**Instructions to follow:** Search the data below for the string "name" and copy all lines where it shows up.

**Supplied data:**
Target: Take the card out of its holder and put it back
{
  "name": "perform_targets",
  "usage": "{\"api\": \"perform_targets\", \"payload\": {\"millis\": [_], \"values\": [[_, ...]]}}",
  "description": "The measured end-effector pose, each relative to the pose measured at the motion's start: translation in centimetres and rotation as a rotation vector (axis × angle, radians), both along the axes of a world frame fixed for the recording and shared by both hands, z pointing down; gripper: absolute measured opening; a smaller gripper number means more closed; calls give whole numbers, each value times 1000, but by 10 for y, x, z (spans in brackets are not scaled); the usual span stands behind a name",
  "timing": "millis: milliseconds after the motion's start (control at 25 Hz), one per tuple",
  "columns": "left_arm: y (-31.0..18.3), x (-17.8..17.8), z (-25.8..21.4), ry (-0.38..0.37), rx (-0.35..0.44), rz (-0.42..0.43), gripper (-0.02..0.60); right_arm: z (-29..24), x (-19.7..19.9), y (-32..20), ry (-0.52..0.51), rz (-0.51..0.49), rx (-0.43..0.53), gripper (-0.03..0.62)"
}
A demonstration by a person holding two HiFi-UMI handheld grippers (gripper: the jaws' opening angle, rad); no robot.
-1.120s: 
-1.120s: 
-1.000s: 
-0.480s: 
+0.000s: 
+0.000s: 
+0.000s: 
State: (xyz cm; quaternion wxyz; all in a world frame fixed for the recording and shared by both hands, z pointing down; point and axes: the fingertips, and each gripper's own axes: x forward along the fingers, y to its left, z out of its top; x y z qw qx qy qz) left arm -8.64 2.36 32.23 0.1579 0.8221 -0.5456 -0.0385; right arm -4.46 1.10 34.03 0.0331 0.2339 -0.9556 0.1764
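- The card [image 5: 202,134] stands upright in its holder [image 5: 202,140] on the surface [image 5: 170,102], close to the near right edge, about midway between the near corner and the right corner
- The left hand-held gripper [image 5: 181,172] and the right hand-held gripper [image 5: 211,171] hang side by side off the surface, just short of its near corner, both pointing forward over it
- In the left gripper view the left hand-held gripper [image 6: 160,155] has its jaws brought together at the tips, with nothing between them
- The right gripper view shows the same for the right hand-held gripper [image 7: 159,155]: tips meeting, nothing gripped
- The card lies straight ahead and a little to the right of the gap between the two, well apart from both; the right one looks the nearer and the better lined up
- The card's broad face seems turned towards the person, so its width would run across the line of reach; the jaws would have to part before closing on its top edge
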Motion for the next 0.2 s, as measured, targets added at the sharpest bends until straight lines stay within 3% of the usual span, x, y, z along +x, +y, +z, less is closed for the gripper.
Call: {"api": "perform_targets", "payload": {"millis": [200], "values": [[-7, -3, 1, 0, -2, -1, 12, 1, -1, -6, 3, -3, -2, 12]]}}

**Answer to this exercise:**
  "name": "perform_targets",
  "description": "The measured end-effector pose, each relative to the pose measured at the motion's start: translation in centimetres and rotation as a rotation vector (axis × angle, radians), both along the axes of a world frame fixed for the recording and shared by both hands, z pointing down; gripper: absolute measured opening; a smaller gripper number means more closed; calls give whole numbers, each value times 1000, but by 10 for y, x, z (spans in brackets are not scaled); the usual span stands behind a name",

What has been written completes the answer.